Requirement >> Copy out exactly the stretch of the listing below that begins at the line containing "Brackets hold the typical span" and ends at the line containing "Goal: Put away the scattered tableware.", and copy nothing outside it.

Provided information >>
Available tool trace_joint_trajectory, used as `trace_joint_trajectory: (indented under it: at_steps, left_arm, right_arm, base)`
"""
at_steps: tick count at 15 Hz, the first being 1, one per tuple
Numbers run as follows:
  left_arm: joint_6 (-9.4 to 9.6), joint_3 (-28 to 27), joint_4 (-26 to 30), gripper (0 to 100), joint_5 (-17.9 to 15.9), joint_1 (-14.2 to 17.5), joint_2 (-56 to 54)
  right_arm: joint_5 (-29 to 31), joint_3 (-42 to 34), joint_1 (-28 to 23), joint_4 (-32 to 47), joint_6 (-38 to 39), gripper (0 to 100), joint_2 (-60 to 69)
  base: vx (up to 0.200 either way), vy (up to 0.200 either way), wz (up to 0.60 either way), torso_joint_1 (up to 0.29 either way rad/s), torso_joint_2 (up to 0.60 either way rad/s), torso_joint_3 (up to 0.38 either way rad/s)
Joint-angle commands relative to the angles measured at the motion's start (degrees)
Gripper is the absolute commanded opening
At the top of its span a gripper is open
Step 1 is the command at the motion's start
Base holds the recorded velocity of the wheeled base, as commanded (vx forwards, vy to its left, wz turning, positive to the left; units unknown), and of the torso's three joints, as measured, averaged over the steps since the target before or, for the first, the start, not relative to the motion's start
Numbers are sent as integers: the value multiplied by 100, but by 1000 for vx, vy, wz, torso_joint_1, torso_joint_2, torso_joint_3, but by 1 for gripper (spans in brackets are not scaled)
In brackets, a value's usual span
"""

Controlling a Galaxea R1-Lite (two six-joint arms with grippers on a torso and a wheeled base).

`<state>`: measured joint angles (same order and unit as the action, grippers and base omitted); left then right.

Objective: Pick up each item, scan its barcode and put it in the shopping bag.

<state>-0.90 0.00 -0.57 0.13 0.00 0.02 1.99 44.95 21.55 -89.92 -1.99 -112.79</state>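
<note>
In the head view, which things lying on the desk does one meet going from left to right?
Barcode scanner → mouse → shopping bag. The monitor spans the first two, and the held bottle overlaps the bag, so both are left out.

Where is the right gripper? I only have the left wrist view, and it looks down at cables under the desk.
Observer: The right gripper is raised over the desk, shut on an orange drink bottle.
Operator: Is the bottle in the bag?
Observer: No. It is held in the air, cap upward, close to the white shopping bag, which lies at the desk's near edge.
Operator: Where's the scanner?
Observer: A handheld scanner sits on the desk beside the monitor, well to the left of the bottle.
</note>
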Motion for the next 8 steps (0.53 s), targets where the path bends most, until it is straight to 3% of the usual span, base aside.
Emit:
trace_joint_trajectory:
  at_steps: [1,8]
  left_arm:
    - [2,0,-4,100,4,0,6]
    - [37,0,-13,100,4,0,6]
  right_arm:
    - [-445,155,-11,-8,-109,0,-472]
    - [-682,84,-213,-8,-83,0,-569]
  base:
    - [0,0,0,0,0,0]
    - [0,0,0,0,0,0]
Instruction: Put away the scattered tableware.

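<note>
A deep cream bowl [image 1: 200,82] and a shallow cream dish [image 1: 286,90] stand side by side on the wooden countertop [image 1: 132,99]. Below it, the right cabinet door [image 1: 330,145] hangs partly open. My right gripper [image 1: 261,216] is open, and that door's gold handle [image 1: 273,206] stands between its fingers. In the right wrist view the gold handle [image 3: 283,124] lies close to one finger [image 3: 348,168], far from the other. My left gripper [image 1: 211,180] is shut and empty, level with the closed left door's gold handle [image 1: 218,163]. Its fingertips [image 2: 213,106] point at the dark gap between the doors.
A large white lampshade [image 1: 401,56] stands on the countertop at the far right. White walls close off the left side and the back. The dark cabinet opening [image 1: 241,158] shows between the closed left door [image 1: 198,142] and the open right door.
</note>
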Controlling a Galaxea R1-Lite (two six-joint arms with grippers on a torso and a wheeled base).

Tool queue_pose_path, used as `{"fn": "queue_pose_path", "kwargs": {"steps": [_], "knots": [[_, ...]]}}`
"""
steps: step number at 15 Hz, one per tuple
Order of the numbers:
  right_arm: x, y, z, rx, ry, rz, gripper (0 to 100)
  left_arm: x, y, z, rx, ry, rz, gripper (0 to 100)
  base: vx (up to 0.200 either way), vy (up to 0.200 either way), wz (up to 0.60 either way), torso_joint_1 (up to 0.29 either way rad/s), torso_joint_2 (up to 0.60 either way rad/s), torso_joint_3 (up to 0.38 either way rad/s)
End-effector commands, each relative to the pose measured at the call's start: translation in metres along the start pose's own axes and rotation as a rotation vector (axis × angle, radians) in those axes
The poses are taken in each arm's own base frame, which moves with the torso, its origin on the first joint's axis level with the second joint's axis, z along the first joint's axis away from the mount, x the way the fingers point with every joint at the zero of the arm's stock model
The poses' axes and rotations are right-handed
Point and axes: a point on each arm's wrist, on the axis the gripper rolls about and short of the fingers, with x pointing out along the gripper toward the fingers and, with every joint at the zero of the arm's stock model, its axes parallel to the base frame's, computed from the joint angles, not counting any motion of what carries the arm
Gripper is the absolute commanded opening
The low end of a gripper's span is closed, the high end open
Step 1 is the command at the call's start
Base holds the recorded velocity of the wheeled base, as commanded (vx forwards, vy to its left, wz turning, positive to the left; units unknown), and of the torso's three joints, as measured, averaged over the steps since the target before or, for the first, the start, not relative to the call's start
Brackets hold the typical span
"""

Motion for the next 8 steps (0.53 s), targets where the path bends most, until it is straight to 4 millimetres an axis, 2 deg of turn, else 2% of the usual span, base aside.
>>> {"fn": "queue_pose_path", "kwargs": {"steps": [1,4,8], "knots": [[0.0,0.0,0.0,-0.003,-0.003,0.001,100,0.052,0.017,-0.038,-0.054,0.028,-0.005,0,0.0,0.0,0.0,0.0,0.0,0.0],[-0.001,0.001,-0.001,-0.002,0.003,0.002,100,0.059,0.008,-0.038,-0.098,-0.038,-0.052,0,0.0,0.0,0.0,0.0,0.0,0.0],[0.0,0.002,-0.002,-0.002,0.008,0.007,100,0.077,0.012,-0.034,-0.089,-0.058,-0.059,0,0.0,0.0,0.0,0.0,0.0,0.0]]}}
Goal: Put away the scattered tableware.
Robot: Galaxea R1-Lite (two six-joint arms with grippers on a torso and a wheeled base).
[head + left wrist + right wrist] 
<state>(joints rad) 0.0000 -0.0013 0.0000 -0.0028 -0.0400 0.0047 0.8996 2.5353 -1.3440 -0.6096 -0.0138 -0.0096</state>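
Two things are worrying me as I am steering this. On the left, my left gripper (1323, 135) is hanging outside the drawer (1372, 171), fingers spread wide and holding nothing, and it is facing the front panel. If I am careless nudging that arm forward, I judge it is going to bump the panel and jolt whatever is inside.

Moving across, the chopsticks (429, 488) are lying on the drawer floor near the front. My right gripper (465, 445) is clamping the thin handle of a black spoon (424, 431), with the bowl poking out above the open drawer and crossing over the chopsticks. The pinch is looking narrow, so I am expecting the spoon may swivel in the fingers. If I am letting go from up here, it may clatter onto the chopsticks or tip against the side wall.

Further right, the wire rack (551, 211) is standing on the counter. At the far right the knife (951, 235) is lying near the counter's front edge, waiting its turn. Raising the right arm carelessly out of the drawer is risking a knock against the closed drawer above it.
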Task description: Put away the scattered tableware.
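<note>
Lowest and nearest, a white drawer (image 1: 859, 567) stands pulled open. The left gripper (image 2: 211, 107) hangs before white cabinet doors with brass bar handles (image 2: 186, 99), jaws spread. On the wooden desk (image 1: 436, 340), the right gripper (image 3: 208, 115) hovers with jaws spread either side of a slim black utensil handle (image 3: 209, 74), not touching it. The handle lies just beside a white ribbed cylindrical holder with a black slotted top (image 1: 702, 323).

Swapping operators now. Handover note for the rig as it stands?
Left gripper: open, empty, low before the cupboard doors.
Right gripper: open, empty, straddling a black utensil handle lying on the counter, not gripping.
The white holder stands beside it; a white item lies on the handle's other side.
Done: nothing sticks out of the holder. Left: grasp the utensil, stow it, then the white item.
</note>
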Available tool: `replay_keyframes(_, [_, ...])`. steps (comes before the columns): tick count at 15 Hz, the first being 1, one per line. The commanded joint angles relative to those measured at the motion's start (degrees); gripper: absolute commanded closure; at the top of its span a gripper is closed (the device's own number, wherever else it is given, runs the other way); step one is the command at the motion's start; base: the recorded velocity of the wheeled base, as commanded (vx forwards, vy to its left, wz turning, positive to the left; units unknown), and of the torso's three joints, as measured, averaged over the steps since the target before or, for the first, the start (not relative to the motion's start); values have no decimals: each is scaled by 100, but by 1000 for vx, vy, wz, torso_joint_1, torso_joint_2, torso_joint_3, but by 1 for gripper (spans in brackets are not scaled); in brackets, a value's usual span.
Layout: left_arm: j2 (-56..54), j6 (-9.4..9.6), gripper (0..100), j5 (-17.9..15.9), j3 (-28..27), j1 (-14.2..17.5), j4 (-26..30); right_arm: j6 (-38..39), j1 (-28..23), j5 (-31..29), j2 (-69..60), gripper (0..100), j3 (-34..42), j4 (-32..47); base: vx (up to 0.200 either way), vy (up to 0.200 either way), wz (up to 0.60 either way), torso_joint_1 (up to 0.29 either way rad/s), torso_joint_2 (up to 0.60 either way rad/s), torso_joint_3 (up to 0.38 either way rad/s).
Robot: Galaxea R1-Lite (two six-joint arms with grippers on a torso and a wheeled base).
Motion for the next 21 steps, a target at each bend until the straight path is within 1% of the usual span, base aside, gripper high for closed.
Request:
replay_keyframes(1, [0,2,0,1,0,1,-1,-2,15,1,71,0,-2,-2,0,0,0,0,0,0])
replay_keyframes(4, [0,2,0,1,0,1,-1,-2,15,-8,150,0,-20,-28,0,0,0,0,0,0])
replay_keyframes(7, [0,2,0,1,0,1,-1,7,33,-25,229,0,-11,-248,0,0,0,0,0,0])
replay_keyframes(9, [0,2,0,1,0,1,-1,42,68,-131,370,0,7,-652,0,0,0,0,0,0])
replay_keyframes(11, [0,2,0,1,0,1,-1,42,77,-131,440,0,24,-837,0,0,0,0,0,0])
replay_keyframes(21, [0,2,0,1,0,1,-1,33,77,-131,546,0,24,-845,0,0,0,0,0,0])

Written answer >>
Brackets hold the typical span
"""

Motion for the next 8 steps (0.53 s), targets where the path bends most, until it is straight to 4 millimetres an axis, 2 deg of turn, else 2% of the usual span, base aside.
>>> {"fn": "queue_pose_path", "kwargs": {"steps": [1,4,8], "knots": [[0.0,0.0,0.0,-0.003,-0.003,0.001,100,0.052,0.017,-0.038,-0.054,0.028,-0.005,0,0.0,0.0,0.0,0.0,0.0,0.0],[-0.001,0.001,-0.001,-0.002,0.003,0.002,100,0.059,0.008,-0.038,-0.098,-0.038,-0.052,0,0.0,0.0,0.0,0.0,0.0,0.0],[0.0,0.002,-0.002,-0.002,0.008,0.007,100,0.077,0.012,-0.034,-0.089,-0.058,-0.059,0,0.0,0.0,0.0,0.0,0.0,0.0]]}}
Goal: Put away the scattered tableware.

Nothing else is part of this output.